Of course, if they make me undress into one of those paper tops, it doesn't really matter anyway.
Studies (yes, nameless ones that I can't be bothered to look up) show that people who are overweight have a harder time getting jobs and are often paid less. Yet I've never found that to be the case with me. Jobs usually love me. The academy has adored me (well, most of the time). I have this way of wooing people with a combination of intelligence and charm.
But get me in a doctor's office, it's a whole different story. I don't even think to woo. I'm bad, and I know it. I timidly review what the problem is and submit to whatever the doctor decides.
It occurred to me a few weeks back to ask myself why. What have I to be ashamed of? Why can't I woo the doctors the same way I woo professors and employers? I'm hardworking when it comes to taking care of myself. Indeed, last month when we checked my blood sugar for diabetes because, well, you know, my obesity puts me at risk, it was 96. Not even close to diabetic.
And I know my shit. Sure, I have only a rudimentary knowledge of human physiology (I mean, damnit, I'm an historian who studies Arabic and religion, not the autonomic system and leukocytes). But that rudimentary knowledge is a hell of a lot more than most of the patients who walk through their door. Plus, I live in my body. I know every little thing it does. I know it way better then they ever will.

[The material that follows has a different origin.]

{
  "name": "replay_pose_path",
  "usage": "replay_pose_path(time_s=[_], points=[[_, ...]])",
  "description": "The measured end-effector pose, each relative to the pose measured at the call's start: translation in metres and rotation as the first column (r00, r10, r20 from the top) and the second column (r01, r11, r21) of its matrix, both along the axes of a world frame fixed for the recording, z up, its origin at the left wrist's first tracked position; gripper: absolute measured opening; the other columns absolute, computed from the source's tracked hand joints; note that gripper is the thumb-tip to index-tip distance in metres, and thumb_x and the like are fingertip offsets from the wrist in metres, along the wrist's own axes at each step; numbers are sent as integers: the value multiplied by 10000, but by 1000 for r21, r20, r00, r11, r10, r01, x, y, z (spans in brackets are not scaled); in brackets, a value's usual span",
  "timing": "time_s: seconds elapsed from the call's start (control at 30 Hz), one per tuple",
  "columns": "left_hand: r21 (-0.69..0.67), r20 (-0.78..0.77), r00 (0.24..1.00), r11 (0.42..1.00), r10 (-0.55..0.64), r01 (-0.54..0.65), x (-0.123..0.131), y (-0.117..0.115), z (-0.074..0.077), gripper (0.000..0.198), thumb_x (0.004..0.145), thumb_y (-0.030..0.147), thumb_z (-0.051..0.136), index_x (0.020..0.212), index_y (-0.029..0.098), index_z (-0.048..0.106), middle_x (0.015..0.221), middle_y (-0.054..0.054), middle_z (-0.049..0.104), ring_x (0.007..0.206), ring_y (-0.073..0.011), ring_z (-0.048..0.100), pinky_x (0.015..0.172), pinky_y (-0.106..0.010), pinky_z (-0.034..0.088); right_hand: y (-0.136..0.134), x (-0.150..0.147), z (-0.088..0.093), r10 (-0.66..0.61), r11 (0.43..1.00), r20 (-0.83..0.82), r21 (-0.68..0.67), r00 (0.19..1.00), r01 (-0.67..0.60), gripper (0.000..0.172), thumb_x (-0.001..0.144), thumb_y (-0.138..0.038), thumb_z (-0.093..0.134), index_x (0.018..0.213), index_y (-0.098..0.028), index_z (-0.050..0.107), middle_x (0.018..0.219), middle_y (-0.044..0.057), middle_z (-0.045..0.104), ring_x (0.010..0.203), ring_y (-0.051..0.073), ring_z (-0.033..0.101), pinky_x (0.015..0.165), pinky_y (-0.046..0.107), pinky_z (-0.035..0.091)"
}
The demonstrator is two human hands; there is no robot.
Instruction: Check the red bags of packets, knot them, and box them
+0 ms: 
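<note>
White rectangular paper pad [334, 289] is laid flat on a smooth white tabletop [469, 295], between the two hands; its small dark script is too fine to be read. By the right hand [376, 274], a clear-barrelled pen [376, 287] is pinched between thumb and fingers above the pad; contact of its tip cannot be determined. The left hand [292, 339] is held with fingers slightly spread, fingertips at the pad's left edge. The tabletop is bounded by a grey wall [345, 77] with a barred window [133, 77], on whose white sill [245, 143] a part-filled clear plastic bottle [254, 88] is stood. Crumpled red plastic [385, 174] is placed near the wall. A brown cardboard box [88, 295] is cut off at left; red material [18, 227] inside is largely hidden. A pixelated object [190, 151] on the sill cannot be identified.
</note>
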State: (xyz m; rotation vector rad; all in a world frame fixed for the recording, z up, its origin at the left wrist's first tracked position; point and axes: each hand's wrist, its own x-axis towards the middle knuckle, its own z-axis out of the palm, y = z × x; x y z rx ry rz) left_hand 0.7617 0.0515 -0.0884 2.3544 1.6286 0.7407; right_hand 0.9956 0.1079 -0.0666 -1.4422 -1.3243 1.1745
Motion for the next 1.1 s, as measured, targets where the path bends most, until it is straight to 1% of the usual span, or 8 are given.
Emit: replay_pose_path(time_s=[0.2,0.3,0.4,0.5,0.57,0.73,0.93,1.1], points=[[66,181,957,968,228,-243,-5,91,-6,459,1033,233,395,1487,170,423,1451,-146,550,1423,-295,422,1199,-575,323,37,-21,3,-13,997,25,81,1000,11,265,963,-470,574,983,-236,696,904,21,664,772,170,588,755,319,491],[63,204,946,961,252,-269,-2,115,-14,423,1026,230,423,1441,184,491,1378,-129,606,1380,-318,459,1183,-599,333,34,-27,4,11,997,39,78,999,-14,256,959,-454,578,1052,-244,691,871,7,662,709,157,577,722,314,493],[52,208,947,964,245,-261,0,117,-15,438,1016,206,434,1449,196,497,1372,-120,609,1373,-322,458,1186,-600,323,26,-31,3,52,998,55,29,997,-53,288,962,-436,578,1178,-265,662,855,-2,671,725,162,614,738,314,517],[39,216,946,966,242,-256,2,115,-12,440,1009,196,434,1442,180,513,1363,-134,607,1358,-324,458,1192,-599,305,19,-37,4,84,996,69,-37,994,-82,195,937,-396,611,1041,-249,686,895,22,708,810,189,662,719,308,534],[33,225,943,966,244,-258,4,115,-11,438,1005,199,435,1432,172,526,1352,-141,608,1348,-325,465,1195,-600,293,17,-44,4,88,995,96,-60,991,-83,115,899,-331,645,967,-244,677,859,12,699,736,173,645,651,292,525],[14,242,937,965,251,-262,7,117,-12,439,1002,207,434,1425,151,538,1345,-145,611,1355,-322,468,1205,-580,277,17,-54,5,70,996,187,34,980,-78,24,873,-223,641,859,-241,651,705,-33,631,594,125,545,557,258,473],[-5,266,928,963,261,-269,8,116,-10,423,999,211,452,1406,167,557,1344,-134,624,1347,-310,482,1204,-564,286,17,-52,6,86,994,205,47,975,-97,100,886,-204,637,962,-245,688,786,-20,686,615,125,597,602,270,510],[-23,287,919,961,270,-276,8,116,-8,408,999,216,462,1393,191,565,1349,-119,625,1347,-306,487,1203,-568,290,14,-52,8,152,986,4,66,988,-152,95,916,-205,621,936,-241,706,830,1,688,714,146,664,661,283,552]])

And yes, I'm fat. I haven't been below 200 pounds since I was 15, and it's very unlikely (barring a major medical breakthrough) that will ever change. That diet the first pediatrician put me on, along with all the dieting I've done since, has made my metabolism run so efficiently I could live through a biblical famine (though probably not through the accompanying diseases). The damage is done, and I have to live with the body I have -- as do they.
I've been practicing my wooing at the free acupuncture clinic I go to. A year or so ago I admitted sheepishly to the acupuncturist that I'd been eating some Ben and Jerry's frozen yogurt. "Oh god, if that's the worse you do, I wouldn't worry about it. Seriously, you take care of yourself better than most of the patients I see." Since then I've amazed the other acupuncturists (mostly students) I've seen there with my tales of making congee and doing qi gong. Just last week as I left my appointment, I could see that look in the new acupuncturist's eyes that I'm used to seeing in new professors.

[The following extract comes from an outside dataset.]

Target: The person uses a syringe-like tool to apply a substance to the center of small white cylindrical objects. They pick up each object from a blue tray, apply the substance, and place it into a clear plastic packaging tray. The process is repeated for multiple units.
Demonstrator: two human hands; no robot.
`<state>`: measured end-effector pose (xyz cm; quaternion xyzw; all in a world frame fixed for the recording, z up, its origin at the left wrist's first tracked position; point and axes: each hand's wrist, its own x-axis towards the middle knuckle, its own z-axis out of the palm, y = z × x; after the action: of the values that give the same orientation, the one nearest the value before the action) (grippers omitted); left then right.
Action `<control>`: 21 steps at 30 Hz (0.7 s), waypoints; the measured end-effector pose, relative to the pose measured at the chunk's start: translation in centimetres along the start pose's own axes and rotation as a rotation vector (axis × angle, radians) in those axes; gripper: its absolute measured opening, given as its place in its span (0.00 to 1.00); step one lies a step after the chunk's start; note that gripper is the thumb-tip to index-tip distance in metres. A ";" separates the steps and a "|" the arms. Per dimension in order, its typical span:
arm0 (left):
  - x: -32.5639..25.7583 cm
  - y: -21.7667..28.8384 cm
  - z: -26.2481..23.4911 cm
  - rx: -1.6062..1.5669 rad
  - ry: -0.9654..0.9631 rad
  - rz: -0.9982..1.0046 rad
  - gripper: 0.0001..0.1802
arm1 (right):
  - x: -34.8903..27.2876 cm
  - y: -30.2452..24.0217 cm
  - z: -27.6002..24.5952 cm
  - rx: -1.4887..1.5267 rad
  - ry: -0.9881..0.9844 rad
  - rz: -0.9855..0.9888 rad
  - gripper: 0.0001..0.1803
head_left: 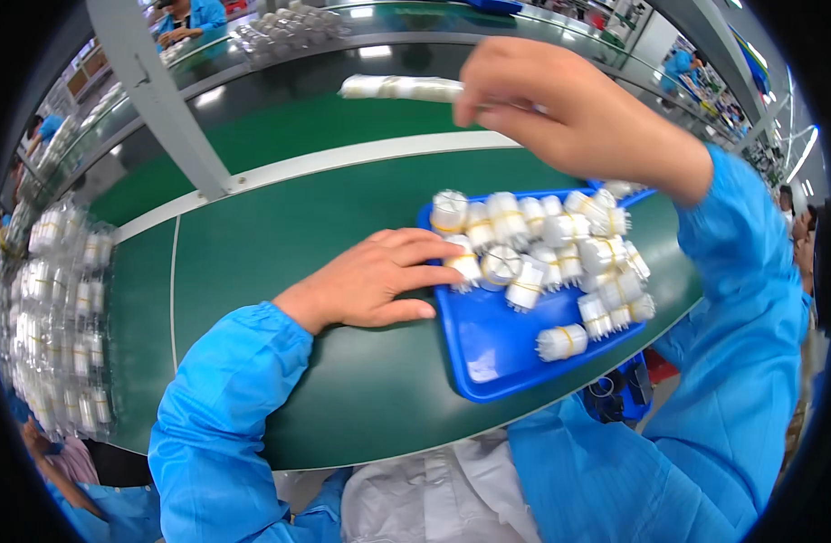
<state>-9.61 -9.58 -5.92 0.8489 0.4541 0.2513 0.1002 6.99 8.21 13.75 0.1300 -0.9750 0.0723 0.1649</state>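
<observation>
Workshop behind, with a co-worker in blue [198, 16] seated at the next line, upper left; green table [243, 253] runs across the near side. Far left: stack of clear bags [58, 312] full of white banded pieces, at the table's left end. Next, grey metal post [157, 95] slanting down to a pale rail [343, 158] along the table's back edge. Left hand [366, 276] then, low over the table, grip spread, fingertips over the blue tray's left rim and touching a white bundle [463, 261]. Upper middle: long packet [402, 88], whitish, clear-wrapped, up in the air, roughly level, well apart from the tray. Contents too blurred to read. Blue tray [492, 344] sits right of center on the table, white bundles [569, 244] with yellow bands heaped at its back and right; front left corner bare. Right hand [547, 104] above the tray's far side, grip pinching the packet's right end.
</observation>
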 end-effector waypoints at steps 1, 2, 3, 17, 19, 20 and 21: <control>0.0 0.3 0.4 -0.007 0.022 -0.031 0.33 | -2.3 -0.2 -0.5 0.024 0.043 -0.015 0.04; 0.4 1.1 0.5 0.032 0.043 -0.038 0.35 | -4.7 -1.1 -1.3 0.019 0.093 0.062 0.05; 0.7 2.4 0.4 0.073 0.062 -0.058 0.36 | -7.1 -2.1 -1.8 0.024 0.144 0.131 0.05; -1.4 9.7 0.2 0.351 0.125 -0.341 0.32 | -22.9 -7.3 11.8 -0.105 0.031 -0.243 0.15; -5.1 14.4 -0.6 0.353 0.198 -0.425 0.30 | -22.0 -6.8 10.9 -0.105 -0.051 -0.267 0.15; -7.0 16.7 -0.7 0.414 0.388 -0.427 0.24 | -21.6 -6.3 10.7 -0.136 -0.037 -0.287 0.17; -9.5 19.2 -0.4 0.431 0.492 -0.559 0.22 | -21.6 -6.1 10.7 -0.166 -0.022 -0.288 0.18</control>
<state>-0.35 -28.31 -1.10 0.6092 0.7193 0.3089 -0.1266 25.19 5.34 -2.99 0.2552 -0.9507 -0.0343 0.1729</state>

So as I approached my appointment with the new urogynecologist, I decided to be that Michelle who got accepted to grad school at Harvard, Chicago and Georgetown. I prepared the night before by putting together a list of meds, supplements, and hospitalizations, as well as a review of symptoms, treatments, and other pertinent information. And yeah, I did put some thought into what to wear, which in the end didn't matter because I met the new doctor with my feet in stirrups. After the catheterized clean catch (the antiseptic way to get urine) and pelvic exam, I returned to a slightly more dignified position to discuss my problems with her. Like two equals.

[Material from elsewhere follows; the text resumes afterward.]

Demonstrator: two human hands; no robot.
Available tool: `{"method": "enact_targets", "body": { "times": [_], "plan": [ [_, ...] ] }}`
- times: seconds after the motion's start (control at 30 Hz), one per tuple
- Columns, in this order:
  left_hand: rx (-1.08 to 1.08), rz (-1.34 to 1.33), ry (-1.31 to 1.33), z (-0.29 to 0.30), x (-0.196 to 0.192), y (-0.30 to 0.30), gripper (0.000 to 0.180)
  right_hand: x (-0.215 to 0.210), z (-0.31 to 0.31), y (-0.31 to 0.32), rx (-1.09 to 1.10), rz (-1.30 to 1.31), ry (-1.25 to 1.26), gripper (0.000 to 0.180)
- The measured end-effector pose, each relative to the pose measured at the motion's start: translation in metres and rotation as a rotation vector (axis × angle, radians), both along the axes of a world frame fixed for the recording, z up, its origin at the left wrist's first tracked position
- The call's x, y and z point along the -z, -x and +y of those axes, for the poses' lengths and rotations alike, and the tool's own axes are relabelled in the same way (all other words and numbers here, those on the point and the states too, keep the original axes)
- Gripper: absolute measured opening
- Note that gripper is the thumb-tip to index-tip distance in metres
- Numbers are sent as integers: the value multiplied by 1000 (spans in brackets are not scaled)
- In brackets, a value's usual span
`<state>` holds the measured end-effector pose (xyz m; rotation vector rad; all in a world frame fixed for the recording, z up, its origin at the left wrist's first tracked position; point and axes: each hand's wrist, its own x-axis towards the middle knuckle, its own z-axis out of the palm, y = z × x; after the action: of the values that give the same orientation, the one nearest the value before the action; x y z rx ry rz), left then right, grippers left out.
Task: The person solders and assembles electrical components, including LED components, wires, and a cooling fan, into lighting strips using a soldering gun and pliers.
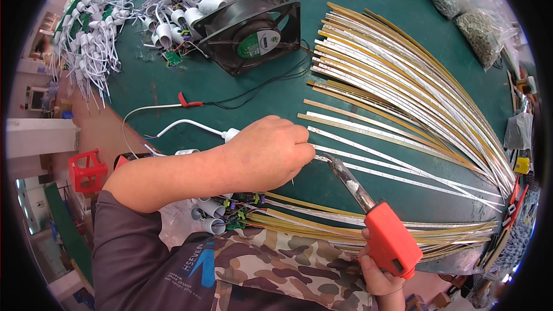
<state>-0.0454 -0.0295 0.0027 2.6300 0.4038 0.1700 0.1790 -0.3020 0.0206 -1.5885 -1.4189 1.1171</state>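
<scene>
My left hand is closed in a pinch, knuckles up, at the left ends of a few narrow white strips that look like LED strips. What its fingertips hold is hidden beneath the hand. My right hand is wrapped around the red handle of a soldering iron. The iron points up and left, its dark tip close to my left fingertips and over the strip ends. Whether the tip touches anything I cannot tell. A white cable with a white plastic end emerges from behind my left wrist.
A black fan stands beyond my left hand, beside piled white lamp caps with green circuit boards. Many white and yellow strips fan across the right. More strips lie near me. Bags of small parts sit far right.
</scene>
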Motion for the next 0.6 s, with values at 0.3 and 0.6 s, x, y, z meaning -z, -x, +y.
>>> {"method": "enact_targets", "body": {
  "times": [0.3, 0.6],
  "plan": [
    [19, 3, 35, 5, 1, 1, 6, 1, 0, 0, 9, -3, -19, 53],
    [-1, 8, 60, 5, -2, 0, 14, 1, 5, 0, 12, 45, -56, 53]
  ]
}}
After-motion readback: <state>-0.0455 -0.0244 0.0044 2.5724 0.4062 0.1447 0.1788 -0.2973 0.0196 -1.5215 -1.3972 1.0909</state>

Sure, it helped that this was a clinic devoted exclusively to women. That the doctor supervising the resident treating me was named one of the 400 best doctors for women in America (and held my labia open with a kind hand during the pelvic exam). But for the first time I left a first appointment feeling like I had effectively advocated for myself. Left feeling empowered. Left knowing this fat girl can woo doctors just as well as I wooed cynical, judgmental, well-published academics.